2006 Dec 01
Trends in Financial CRM Systems
by David M. Raab
Curtis Marketwise FIRST
December, physician 2006
What are the latest trends in financial CRM? The answer really depends on where you’re looking. Activities that are old hat to some institutions are still new and exciting at others. So let’s consider three broad classes of organizations and talk about what’s happening in each.

Traditionalists. These organizations are the slowest to adopt new technologies and business approaches. Many are still moving from a basic marketing database (MCIF) environment, used primarily for outbound direct mail, to their first attempt at a CRM system that includes live customer interactions at branches and call centers. The key trends for this group are integration of data from multiple back-office and customer contact systems; making the integrated data visible to company representations at customer-facing systems; and providing basic sales functionality such as lead distribution, contact management, and sales funnel analysis. More advanced members of this group are starting to add some statistical intelligence to their marketing efforts. This can include simple predictive models to help target the best prospects for particular products and activity-based triggers to identify customers who have done something unusual enough to warrant personal attention.

Traditionalists are the most likely to use the increasingly-popular hosted CRM systems, such as Salesforce.com, which reside at an outside service agency.
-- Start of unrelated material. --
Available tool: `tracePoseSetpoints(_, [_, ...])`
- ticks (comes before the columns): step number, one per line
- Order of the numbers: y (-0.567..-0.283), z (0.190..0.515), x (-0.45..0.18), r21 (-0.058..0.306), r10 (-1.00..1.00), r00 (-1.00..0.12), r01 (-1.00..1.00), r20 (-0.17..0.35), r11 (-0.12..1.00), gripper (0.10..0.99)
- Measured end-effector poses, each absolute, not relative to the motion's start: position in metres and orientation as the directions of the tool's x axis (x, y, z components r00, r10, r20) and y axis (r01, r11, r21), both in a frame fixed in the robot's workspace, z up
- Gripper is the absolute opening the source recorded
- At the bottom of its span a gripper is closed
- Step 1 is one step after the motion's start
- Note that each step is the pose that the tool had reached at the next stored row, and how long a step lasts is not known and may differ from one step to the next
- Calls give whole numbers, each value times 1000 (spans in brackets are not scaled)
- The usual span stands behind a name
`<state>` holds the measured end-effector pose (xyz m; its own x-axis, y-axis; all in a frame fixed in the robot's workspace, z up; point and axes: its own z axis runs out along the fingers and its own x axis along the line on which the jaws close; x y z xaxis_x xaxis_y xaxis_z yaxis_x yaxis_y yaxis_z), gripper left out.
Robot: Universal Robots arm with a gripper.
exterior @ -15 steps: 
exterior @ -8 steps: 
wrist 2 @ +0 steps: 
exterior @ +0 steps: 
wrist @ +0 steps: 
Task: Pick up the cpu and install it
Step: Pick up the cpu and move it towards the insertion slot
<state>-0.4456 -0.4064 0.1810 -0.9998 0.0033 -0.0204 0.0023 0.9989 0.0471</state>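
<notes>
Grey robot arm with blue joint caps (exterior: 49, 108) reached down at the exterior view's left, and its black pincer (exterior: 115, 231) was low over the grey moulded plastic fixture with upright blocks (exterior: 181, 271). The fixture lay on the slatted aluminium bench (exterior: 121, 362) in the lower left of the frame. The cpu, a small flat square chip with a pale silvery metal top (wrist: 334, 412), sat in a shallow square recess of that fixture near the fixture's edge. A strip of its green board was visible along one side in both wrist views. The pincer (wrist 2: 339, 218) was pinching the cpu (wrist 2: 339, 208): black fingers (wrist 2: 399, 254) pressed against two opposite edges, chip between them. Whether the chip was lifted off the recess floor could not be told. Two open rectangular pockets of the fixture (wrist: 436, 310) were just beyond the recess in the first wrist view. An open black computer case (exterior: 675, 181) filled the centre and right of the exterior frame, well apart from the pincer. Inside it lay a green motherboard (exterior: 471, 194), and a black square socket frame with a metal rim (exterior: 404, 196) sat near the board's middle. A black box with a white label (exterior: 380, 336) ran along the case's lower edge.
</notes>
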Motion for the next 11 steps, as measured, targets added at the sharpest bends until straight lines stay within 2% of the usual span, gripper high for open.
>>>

Such products are easy to deploy but somewhat limited in their ability to integrate with existing company systems. Particular issues are coordinating real time activities across systems and accommodating complex data structures. The hosted products appeal most strongly to buyers whose limited in-house technical resources make them willing to compromise on flexibility in return for get quick access to much-needed basic functions.
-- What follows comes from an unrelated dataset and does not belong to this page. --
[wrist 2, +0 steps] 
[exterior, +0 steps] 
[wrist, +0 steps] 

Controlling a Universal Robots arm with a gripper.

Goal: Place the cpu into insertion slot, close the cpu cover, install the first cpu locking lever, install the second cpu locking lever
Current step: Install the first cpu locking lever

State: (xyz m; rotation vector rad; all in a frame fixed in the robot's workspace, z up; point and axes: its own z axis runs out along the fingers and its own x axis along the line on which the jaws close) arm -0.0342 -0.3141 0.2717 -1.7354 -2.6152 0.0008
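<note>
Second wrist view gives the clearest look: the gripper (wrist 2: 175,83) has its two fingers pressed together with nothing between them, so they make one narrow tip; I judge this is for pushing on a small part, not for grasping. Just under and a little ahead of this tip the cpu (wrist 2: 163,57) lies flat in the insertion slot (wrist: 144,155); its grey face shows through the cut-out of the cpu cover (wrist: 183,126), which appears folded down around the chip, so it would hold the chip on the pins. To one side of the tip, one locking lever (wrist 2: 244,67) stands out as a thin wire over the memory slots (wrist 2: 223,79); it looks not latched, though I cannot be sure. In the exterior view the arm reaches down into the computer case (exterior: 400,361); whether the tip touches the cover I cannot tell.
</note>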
Leaders. These users are striving to make better use of the CRM systems they have already put in place, sometimes many years ago. They too are still working on integration, but from the more sophisticated perspectives of trying to coordinate activities across different channels (direct mail, email, Web, branch, ATM, call center, etc.) and different product lines. These involve organizational as well as technical issues, so the leaders find themselves worrying more about business process than pure technology.
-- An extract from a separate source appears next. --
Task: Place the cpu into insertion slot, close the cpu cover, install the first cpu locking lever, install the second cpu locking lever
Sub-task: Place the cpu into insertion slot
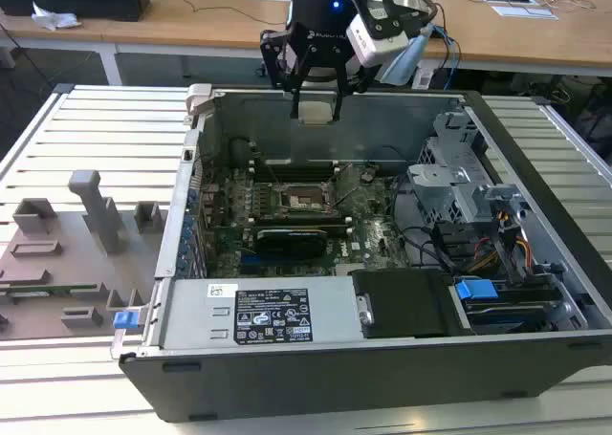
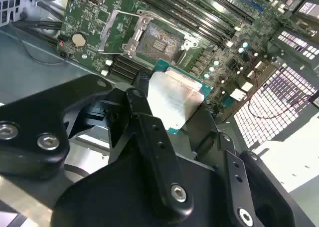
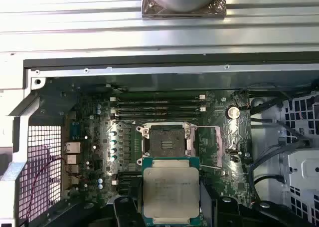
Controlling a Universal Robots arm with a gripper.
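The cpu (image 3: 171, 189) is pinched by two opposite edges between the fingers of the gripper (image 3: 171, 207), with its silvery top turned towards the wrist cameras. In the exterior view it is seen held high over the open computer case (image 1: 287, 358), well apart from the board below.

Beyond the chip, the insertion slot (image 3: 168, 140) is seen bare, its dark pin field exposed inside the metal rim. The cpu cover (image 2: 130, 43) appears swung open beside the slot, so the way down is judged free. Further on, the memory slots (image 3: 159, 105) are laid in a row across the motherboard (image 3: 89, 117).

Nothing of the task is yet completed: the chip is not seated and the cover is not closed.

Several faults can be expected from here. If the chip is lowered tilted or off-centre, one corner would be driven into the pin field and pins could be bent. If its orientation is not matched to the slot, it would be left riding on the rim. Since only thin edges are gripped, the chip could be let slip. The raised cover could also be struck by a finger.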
The leaders are also making increased use of advanced analytics to help improve their customer interactions. Analytic tools include predictive models to pick the next best offer for each customer (which is more complicated than finding the most likely responders for a single offer), business intelligence systems to identify business opportunities and trends in customer behavior, and role-based dashboards to distribute customer information to everyone from senior managers to front-line agents.

Leaders are also the most likely to take advantage of the latest functions being added to high-end customer management systems. These include marketing strategy, planning and budgeting for top-down management; project management, workflow, collaboration and content management to improve operating efficiencies and relationships with service providers; and direct control by marketers of list selections, multi-step campaigns, email contents and Web offers. Direct control is important to leaders because minimizing the involvement of technical staff in marketing execution lets them react faster to customer needs and market conditions.

Futurists. These are the handful of visionaries whose firms have successfully deployed cutting-edge CRM technologies and are looking beyond CRM mechanics to true customer optimization. They are reorganizing their businesses around customer segments (although typically retaining product managers as well) and letting the segment managers try to identify and deliver the most suitable experience for each group. They are developing customer value models that analyze profitability based on specific activities and are using sophisticated statistical methods to understand how different marketing and operational experiences influence future customer behavior. They are exploring new interaction types such as social networks, blogs, RSS feeds, location-based messaging, and online communities to see how they can better meet customer needs and firmly cement relationships between the customer and their institution. At the same time, they are developing new techniques such as automated testing and data visualization to effectively manage the exploding number of interaction possibilities.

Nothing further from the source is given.